- Task details -
Return all the lines below exactly. Any picture among them is omitted.

--*--

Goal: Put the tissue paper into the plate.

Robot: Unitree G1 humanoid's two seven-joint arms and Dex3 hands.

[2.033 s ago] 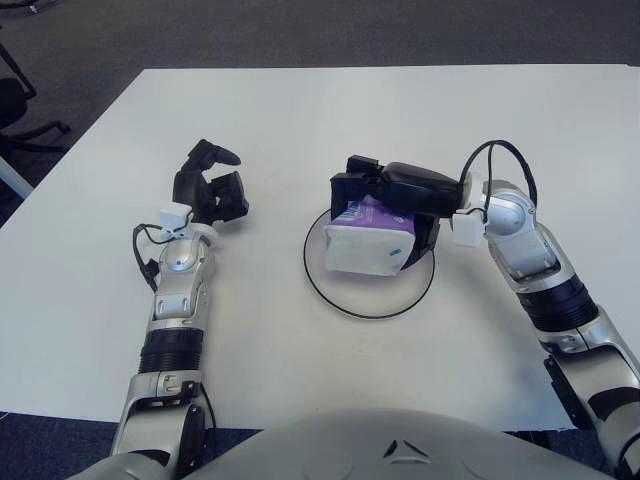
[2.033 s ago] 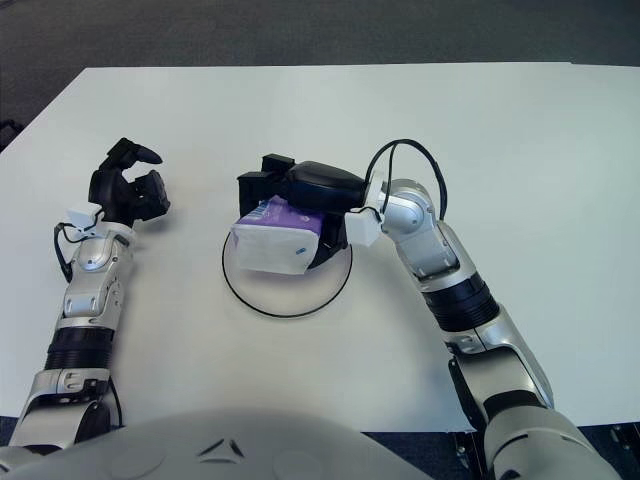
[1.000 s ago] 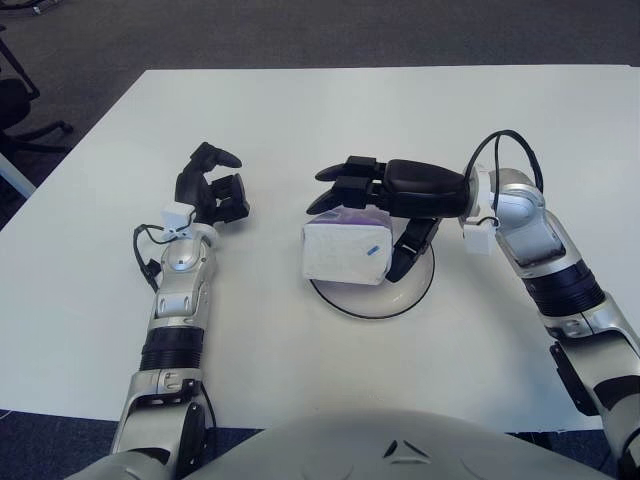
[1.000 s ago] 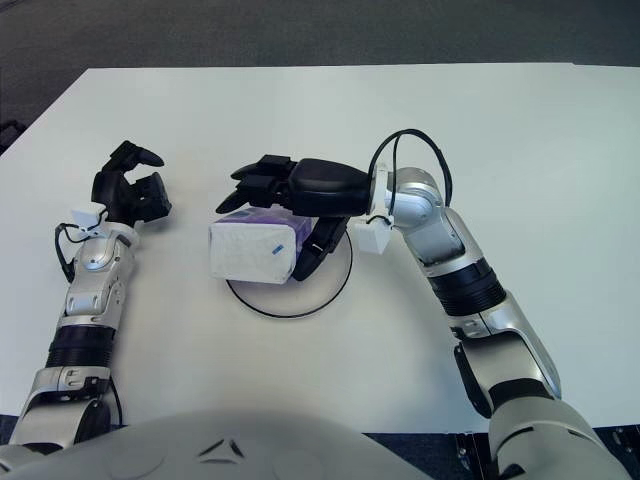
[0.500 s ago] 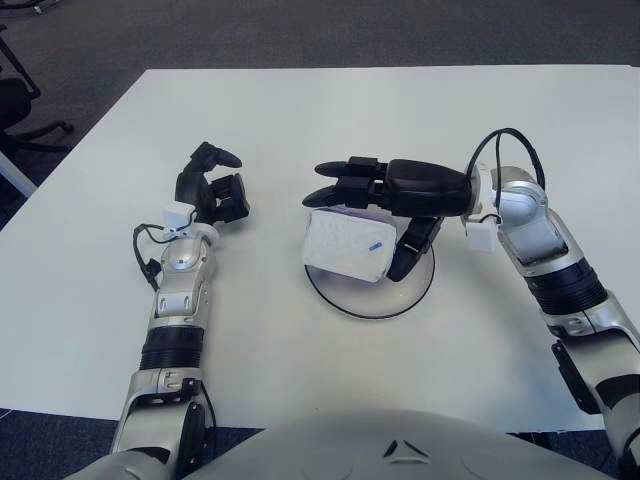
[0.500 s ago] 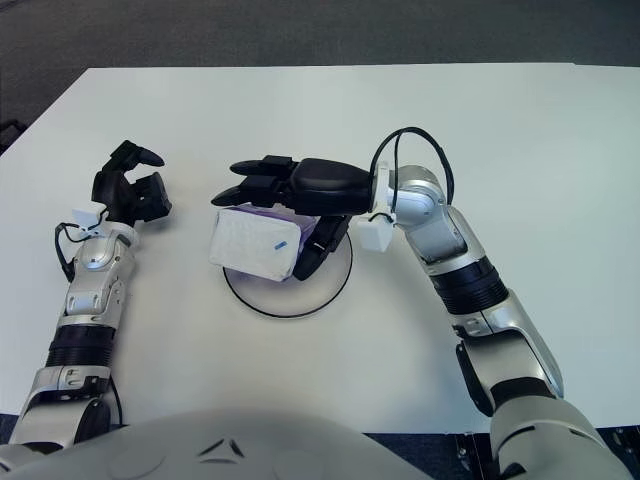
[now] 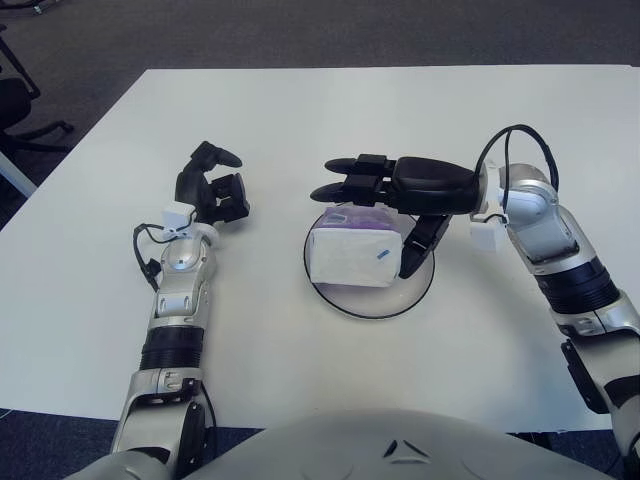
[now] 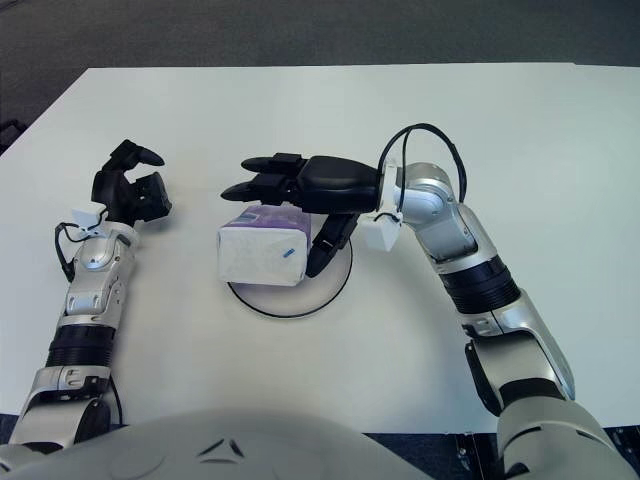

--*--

- Response to the task -
Goal: Put the tissue paper into the plate.

Robot: Unitree G1 humanoid's two seven-joint arms and Dex3 hands.

[2.033 s ago] 
[2.033 s ago] 
[1.000 s ago] 
[1.000 s ago] 
[0.500 s ago] 
[0.500 s ago] 
[now] 
[now] 

Nothing more remains to be done for this exercise.